◆ TASK DETAILS ◆
Beginning with the line that contains "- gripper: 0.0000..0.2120", retype the entries below exactly, ending with the line that contains "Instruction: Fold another". Leave out any pictures.

◆ THE RECORDS ◆

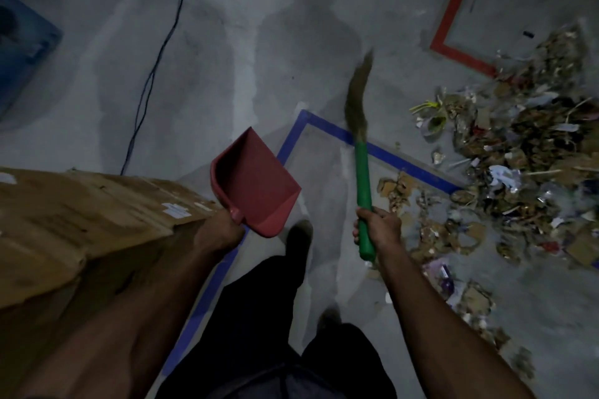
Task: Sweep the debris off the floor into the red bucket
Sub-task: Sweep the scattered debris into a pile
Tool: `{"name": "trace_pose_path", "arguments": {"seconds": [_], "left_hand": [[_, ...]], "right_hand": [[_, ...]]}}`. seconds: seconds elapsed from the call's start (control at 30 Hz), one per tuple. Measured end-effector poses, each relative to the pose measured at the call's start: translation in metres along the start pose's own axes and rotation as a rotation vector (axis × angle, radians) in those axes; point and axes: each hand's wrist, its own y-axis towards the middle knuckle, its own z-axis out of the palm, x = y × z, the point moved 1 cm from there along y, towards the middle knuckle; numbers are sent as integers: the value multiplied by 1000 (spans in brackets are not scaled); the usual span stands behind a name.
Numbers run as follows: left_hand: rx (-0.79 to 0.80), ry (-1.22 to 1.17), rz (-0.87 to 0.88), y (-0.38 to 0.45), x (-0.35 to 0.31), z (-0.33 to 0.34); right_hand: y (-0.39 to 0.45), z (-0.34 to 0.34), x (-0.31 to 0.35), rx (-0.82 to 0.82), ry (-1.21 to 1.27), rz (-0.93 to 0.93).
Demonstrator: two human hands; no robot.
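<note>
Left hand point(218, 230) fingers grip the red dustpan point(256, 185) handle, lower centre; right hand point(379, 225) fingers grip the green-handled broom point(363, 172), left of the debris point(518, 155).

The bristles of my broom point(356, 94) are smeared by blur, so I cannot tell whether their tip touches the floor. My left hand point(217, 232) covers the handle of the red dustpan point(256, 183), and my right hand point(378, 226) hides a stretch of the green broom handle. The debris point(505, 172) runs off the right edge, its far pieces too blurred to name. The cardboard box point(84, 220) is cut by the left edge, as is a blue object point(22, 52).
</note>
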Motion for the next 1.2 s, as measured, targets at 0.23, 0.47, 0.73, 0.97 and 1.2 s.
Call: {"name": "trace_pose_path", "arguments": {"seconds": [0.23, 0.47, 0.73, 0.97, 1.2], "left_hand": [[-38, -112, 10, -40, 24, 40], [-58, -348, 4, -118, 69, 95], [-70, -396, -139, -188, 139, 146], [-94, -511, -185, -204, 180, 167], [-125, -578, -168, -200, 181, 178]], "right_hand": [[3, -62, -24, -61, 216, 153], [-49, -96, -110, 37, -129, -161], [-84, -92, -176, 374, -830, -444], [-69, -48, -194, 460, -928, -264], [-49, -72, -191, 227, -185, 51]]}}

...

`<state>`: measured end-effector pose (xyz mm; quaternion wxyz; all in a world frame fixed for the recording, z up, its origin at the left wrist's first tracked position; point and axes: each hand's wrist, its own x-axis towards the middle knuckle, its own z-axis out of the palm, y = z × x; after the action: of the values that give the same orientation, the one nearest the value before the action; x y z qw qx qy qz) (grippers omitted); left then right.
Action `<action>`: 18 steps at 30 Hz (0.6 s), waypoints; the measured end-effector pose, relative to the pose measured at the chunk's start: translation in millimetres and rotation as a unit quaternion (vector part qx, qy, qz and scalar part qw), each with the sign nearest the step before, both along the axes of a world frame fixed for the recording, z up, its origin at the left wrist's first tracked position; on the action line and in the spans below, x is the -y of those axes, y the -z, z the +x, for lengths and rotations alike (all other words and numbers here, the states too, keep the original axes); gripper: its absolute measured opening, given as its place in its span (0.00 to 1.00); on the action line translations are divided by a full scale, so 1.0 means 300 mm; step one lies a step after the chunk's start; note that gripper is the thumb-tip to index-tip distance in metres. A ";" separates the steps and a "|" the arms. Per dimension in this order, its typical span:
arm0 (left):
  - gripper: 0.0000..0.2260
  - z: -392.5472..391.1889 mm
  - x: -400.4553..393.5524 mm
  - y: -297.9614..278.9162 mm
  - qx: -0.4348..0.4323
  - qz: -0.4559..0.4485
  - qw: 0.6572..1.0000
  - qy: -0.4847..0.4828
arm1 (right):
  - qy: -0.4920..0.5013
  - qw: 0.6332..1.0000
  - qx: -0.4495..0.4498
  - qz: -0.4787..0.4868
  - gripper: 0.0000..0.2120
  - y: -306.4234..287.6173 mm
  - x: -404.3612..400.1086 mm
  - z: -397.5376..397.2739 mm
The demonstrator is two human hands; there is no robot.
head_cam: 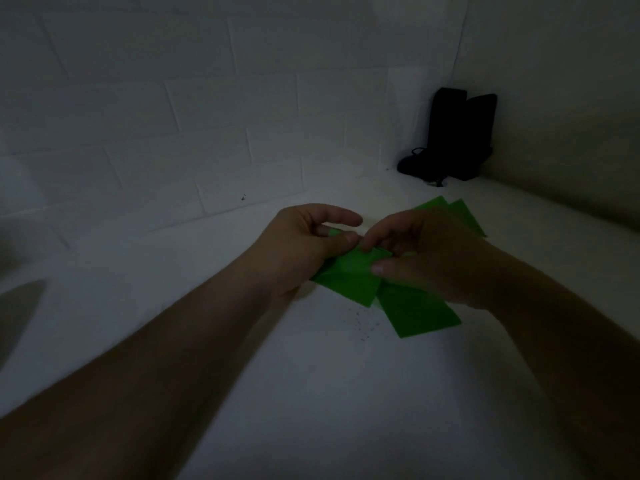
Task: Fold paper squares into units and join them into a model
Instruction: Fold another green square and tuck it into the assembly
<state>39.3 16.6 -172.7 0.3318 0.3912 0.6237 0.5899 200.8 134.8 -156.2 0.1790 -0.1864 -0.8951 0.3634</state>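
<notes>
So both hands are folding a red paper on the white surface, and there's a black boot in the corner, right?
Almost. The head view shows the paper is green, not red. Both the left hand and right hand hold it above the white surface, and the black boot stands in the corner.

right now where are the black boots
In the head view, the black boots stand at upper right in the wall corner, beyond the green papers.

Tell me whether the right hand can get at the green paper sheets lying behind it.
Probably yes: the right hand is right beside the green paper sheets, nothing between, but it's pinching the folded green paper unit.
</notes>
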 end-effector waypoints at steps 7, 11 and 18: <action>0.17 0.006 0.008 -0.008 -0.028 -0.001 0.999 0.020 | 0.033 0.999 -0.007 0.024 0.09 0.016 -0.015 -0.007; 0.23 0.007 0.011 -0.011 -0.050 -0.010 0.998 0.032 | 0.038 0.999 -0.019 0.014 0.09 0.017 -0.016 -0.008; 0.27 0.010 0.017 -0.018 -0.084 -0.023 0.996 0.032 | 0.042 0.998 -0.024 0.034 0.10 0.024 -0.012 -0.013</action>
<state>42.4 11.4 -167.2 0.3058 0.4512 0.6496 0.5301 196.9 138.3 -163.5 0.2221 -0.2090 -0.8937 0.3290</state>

◆ SOLUTION ◆
  - gripper: 0.0000..0.2120
  - y: -306.4234..287.6173 mm
  - x: -404.3612..400.1086 mm
  - z: -397.5376..397.2739 mm
The demonstrator is two human hands; there is no robot.
head_cam: 
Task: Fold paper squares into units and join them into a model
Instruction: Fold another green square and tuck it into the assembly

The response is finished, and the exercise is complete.